California is currently the third-largest market for solar power in the world, after Japan and Germany, according to Environment California. But even so there are just a few new housing developments scattered around sunny parts of the state, such as the Cherry Blossom subdivision in Watsonville, near the Adelmans, that market solar energy as a feature. Most solar systems, like the Adelmans', are installed on a one-off basis by environmentally conscious homeowners through costly retrofits.
Solar technology has fallen in price some 85 percent since the 1980s, but it's still subsidized by some forward-looking states in an effort to make it financially viable. Environmental groups, and the sponsor of the legislation, state Sen. Kevin Murray, a Democrat from Los Angeles, predict that the regulatory kick of this legislation could help costs come down even more.
"It's a technology that is coming down in price, and it's been around long enough to verify its value. If we jump-start the demand for it, the price will come down significantly," says Sen. Murray.

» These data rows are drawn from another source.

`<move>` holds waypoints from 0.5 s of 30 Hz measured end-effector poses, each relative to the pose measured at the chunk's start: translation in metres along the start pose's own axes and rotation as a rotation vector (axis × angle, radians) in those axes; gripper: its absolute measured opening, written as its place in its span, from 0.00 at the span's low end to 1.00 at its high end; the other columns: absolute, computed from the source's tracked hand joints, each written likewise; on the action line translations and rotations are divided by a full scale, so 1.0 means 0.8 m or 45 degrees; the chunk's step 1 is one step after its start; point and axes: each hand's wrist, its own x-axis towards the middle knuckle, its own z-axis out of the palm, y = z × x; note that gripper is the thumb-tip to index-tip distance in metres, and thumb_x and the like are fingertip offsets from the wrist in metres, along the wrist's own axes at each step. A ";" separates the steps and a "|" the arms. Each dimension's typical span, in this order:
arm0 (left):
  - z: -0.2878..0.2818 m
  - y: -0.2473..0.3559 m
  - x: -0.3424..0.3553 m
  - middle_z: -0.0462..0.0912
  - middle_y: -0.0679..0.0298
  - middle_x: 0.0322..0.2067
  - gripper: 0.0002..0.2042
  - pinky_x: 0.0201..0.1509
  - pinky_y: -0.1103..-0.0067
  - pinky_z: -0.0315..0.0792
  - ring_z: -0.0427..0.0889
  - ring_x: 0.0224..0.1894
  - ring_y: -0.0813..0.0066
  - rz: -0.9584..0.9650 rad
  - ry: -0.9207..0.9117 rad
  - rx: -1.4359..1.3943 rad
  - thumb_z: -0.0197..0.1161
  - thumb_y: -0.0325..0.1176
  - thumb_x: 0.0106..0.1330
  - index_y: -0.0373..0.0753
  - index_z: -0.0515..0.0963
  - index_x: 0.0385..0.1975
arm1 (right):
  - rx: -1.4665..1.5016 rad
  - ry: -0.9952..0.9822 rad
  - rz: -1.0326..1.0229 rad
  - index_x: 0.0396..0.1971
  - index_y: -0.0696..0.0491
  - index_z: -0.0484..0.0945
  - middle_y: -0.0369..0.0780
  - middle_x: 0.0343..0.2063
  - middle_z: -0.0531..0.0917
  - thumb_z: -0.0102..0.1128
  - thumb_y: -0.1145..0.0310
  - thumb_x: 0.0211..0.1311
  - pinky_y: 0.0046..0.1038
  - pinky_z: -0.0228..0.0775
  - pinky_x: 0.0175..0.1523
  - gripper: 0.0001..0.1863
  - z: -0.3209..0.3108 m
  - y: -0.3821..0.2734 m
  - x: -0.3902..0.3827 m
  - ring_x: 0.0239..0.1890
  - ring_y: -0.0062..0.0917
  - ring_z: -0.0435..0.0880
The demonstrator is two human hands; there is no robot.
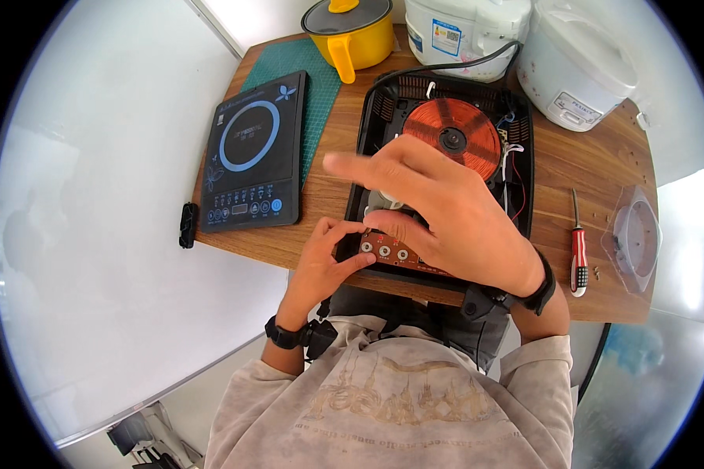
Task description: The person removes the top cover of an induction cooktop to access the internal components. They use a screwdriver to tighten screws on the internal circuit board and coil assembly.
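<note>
An opened induction cooker base [523, 203], a black plastic shell, lies in front of me. Inside it sits a round copper coil [438, 125]. A brown circuit board [393, 254] with round buttons lies along the shell's near edge. My left hand [318, 262] grips the board's left end, index finger at the far corner and thumb on the near side. Over the shell hovers my right hand [454, 211], index finger stretched out to the left and thumb apart from it. A grey-white part [379, 205] shows partly under that hand; the rest is hidden.
Left of the shell, a black glass cooktop panel [250, 148] overlaps a green cutting mat [321, 117]. A yellow pot [360, 43] and two white rice cookers [465, 27] stand behind. To the right lie a red-handled screwdriver [578, 250], small screws and a clear plastic tray [635, 242].
</note>
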 end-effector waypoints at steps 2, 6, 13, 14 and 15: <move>0.000 -0.001 0.001 0.75 0.63 0.44 0.23 0.44 0.74 0.71 0.76 0.42 0.68 -0.021 -0.015 0.014 0.78 0.36 0.59 0.44 0.81 0.55 | 0.062 0.090 0.005 0.61 0.53 0.73 0.45 0.41 0.81 0.67 0.79 0.59 0.35 0.80 0.37 0.28 0.005 -0.002 0.001 0.34 0.40 0.85; 0.003 -0.001 0.000 0.75 0.63 0.44 0.23 0.44 0.75 0.71 0.75 0.41 0.68 -0.048 0.006 -0.019 0.79 0.36 0.59 0.44 0.81 0.55 | 0.142 0.063 -0.009 0.59 0.55 0.70 0.47 0.41 0.82 0.66 0.79 0.60 0.37 0.80 0.38 0.26 0.011 0.006 -0.002 0.35 0.43 0.85; 0.003 -0.010 -0.002 0.74 0.63 0.44 0.23 0.45 0.75 0.71 0.75 0.41 0.68 -0.020 -0.005 0.011 0.79 0.36 0.59 0.43 0.81 0.55 | -0.147 0.139 -0.024 0.57 0.54 0.76 0.44 0.49 0.79 0.69 0.76 0.61 0.33 0.78 0.43 0.23 0.014 0.000 -0.002 0.41 0.37 0.84; 0.004 -0.010 -0.004 0.74 0.63 0.44 0.24 0.45 0.75 0.71 0.75 0.41 0.68 -0.051 -0.011 -0.004 0.79 0.37 0.59 0.43 0.81 0.55 | -0.160 0.131 -0.037 0.56 0.54 0.76 0.44 0.49 0.78 0.69 0.76 0.61 0.33 0.78 0.43 0.23 0.013 -0.001 -0.002 0.42 0.37 0.83; 0.003 -0.007 -0.004 0.74 0.63 0.44 0.24 0.45 0.74 0.71 0.75 0.41 0.68 -0.047 -0.003 0.015 0.79 0.37 0.59 0.43 0.81 0.55 | -0.173 0.125 -0.052 0.55 0.55 0.77 0.43 0.48 0.78 0.69 0.77 0.61 0.32 0.78 0.44 0.22 0.012 -0.002 -0.002 0.43 0.37 0.83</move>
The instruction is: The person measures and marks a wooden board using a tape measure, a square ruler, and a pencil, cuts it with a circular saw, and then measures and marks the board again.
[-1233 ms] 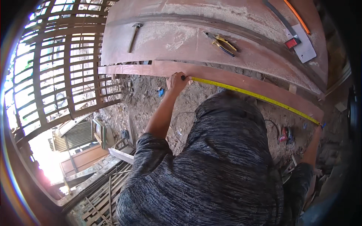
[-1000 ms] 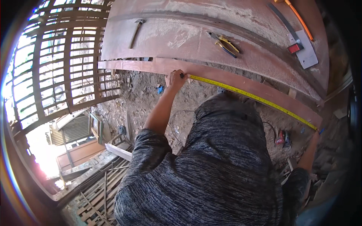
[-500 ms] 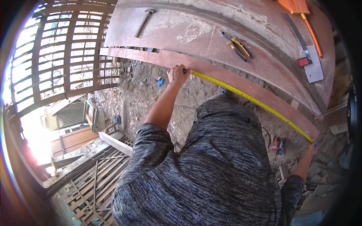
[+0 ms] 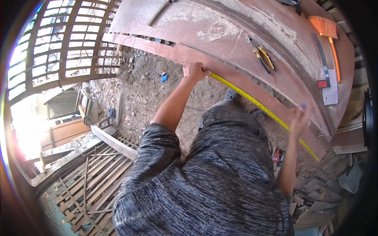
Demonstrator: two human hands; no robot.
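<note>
A long, thin reddish wooden strip [image 4: 232, 72] lies across in front of me, along the near edge of a large board. A yellow tape measure [image 4: 252, 99] is stretched along the strip, its far right end near the strip's right tip. My left hand [image 4: 194, 73] is closed at the tape's left end, over the strip's near edge; a small dark part shows between the fingers. My right hand [image 4: 300, 122], smeared by motion, is raised over the right part of the tape. A small blue-tipped thing [image 4: 304, 106] pokes out at its fingertips; its kind is unclear.
On the large board [image 4: 220, 19] lie a hammer [image 4: 161, 12], yellow-and-black pliers [image 4: 260, 55], an orange brush [image 4: 323, 28], a metal blade with a red end [image 4: 322, 63], white paper [image 4: 330, 91] and sawdust. A slatted wooden lattice [image 4: 63, 47] stands left; wood scraps [image 4: 319, 196] pile at right.
My right hand has left the tape's right end and risen up and leftward over the strip, with the blue-tipped thing. My left hand stays at the tape's left end. The view has shifted slightly.
</note>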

"It will make it mainstream, as opposed to the kind of high-tech, environmentalist niche that's retrofitting their homes. We need to get it into suburbia in a meaningful way," says Chiano.
The California Building Industry Association is opposed to the regulation.

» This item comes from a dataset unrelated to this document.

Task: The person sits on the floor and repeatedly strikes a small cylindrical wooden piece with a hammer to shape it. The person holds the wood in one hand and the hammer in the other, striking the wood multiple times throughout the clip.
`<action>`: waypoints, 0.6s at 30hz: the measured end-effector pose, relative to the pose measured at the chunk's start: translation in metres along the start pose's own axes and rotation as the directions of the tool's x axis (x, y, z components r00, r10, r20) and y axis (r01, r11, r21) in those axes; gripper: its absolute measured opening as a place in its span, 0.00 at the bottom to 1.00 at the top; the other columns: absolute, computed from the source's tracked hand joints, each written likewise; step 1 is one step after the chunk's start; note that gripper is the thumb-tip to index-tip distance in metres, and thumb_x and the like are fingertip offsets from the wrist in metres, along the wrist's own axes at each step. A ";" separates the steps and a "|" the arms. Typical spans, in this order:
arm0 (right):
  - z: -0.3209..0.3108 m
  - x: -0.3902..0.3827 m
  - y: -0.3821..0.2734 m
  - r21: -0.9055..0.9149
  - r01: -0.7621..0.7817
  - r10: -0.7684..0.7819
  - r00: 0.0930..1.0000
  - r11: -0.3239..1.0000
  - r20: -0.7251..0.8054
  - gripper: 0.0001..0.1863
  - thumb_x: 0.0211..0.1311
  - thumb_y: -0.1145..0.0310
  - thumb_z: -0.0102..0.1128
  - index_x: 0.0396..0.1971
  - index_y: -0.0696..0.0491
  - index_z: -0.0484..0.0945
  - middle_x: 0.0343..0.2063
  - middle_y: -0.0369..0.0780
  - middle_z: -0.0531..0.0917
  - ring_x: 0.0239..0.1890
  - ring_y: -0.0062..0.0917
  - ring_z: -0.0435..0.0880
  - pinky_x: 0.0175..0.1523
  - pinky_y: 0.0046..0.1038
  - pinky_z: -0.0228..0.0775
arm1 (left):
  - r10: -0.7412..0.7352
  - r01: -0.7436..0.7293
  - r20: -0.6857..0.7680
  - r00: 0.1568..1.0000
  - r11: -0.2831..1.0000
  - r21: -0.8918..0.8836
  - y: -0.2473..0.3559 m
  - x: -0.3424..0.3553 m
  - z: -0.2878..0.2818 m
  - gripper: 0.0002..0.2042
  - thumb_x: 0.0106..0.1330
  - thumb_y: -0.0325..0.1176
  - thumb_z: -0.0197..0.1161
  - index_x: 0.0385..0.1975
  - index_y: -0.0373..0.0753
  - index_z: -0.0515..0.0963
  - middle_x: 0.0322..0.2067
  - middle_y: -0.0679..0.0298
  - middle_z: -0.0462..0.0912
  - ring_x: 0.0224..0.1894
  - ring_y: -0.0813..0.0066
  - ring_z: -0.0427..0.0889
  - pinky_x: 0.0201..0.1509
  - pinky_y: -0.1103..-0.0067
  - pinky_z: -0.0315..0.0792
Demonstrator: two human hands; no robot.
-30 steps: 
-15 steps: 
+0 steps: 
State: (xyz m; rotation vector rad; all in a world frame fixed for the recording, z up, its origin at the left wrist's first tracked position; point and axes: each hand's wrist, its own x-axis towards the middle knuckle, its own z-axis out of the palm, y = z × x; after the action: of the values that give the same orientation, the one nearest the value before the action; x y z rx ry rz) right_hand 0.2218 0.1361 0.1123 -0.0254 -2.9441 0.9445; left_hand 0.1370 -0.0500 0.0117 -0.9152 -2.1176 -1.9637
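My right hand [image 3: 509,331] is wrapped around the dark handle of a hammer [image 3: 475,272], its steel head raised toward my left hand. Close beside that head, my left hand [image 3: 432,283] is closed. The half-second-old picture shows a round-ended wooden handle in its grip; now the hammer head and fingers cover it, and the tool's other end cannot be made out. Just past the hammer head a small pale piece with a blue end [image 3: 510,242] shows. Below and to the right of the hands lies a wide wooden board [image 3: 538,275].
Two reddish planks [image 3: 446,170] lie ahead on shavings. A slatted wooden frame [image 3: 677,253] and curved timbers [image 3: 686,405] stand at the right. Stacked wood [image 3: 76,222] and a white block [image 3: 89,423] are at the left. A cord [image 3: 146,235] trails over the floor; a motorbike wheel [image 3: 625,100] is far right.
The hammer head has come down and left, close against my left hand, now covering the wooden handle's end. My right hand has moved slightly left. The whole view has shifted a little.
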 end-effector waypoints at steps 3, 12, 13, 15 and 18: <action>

"What the legislature in this bill is trying to do is accomplish an energy-savings policy on the backs of new home buyers. I think it's a little bit misleading to suggest to the public that for $20,000 a home, we're going to save enough energy to solve the state's energy problems," says Tim Coyle, senior vice president of governmental affairs for the association. "It's a promising technology, but an untimely and inappropriate tax on home buyers."
Del Chiano disagrees. The going price for a 2 kilowatt system retrofitted onto an existing house is now only $14,000, and the cost for a system built into a new house should be considerably less. By baking the cost of the solar system into a standard 30-year mortgage, she says, a homeowner would be breaking even or even saving money.

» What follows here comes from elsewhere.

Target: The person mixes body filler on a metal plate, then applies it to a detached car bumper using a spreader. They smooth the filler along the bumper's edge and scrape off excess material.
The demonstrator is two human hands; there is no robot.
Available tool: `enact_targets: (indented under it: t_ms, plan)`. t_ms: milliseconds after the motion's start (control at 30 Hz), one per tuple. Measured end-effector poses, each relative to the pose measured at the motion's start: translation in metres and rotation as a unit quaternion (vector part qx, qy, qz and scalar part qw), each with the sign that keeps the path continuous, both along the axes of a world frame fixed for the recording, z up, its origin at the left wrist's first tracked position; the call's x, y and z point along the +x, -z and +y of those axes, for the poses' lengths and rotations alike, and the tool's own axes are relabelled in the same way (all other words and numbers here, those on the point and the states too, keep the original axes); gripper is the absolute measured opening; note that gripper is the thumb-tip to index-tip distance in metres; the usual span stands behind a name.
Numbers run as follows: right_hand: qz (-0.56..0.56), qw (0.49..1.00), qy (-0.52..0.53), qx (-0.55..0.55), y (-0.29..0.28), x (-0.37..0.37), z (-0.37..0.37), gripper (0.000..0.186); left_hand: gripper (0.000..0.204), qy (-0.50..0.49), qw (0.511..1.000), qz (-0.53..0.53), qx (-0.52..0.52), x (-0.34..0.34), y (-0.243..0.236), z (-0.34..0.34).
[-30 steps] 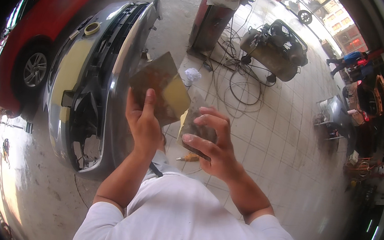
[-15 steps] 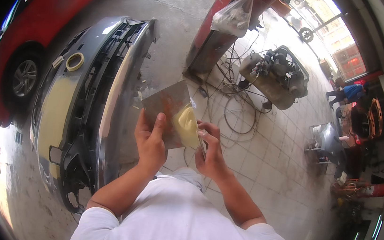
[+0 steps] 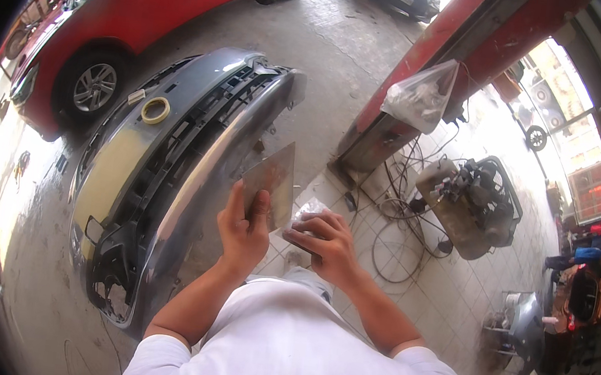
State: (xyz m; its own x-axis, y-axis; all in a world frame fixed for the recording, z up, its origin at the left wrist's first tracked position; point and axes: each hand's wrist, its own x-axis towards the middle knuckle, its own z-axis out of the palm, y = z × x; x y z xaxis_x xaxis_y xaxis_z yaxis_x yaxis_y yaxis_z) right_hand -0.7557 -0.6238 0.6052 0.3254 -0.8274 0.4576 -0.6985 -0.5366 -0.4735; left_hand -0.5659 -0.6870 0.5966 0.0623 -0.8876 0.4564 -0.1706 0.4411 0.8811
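Note:
My left hand (image 3: pixel 246 229) grips a flat, greyish metal plate (image 3: pixel 275 184), its thumb across the near face. The plate is tilted steeply, and no yellow putty shows on the side turned to me. Just right of it, my right hand (image 3: pixel 334 247) is closed around a thin putty spreader (image 3: pixel 300 242) with a dark edge. A pale, shiny patch shows beyond those fingers; I cannot make out whether it belongs to the spreader. To the left of both hands lies a grey car bumper (image 3: pixel 191 168) with yellowish filler areas, a tape roll (image 3: pixel 155 110) resting on it.
A red car (image 3: pixel 166 2) stands beyond the bumper. Ahead rises a red lift post (image 3: pixel 401 80) with a plastic bag (image 3: pixel 423 98) hanging on it. An air compressor (image 3: pixel 461 206) and looped hoses (image 3: pixel 389 253) are on the tiled floor to the right.
The plate has turned steeper, and its yellow putty is out of sight. My right hand has come away from the plate with the spreader. The view has swung left.

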Motion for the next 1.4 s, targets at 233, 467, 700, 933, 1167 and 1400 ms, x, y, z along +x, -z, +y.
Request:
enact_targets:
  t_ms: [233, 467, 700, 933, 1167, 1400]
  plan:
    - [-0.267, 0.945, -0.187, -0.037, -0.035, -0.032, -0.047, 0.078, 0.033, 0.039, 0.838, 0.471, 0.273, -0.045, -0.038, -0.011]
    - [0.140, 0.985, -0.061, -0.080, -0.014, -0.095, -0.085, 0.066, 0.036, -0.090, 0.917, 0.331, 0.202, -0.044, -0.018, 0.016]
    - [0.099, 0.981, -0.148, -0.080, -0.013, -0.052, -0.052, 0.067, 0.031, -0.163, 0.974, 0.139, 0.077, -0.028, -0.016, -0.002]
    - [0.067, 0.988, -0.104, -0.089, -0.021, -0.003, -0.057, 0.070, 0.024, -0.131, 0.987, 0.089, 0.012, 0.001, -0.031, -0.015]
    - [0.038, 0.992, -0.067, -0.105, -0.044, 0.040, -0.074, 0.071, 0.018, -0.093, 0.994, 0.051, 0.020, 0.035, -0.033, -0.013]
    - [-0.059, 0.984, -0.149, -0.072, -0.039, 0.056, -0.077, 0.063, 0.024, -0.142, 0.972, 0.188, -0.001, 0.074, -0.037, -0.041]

"Every time you tell any business what to do, they don't like it," adds Sen. Murray. "Anytime there is anything that costs them any money they say it must be horrible for the world. They're just inflating the costs, because they don't want to do it."
Tim Merrigan, senior program manager for the Zero Energy Homes Initiative at the National Renewable Energy Lab, which works with developers to voluntarily build solar into new homes projects in California, Nevada and Arizona, says that some of the developers he's worked with have been able to sell solar-powered homes at a premium. But he isn't enthusiastic about mandates: "This is something that the home builder can offer to the home buyer, and make a profit. Starting to say that it's mandatory maybe sends the wrong message to home builders."
To which the Adelmans, or any other socially responsible, energy-conscious consumer, might respond: The state mandates all kinds of details of home construction, from electrical wiring to smoke alarms to whether you can add a bungalow in your backyard. Why not mandate a cleaner future?